- ASSIGNED TASK -
If a line in the data below holds the word "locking", include it in the count. Give only the final number.

- AVAILABLE RECORDS -
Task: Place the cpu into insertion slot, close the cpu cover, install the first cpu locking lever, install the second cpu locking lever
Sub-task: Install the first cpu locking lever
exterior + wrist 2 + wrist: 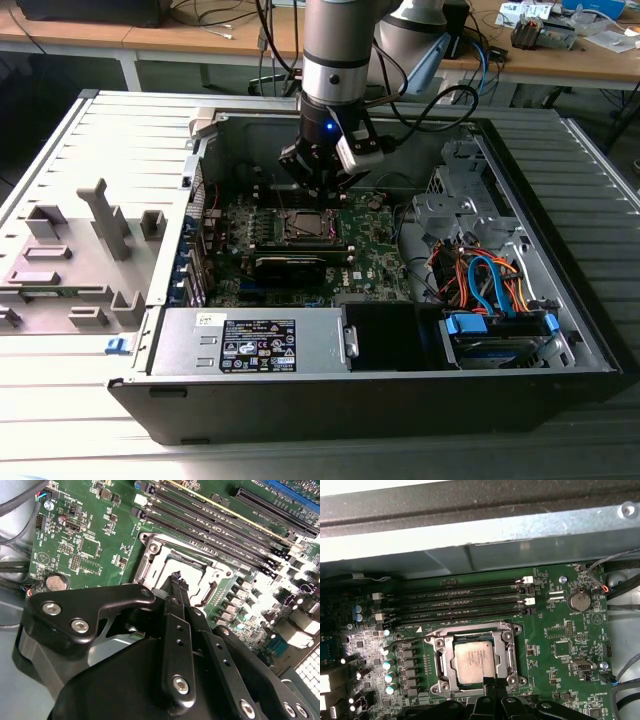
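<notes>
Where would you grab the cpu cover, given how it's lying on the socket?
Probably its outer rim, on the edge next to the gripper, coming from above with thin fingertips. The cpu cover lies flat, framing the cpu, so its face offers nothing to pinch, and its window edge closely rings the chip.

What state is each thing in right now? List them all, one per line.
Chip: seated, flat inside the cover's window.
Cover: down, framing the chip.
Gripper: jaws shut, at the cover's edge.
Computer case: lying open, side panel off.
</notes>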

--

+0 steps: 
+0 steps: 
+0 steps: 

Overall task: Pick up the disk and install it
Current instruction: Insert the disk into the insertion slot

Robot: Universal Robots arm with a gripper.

- EXERCISE ANSWER -
2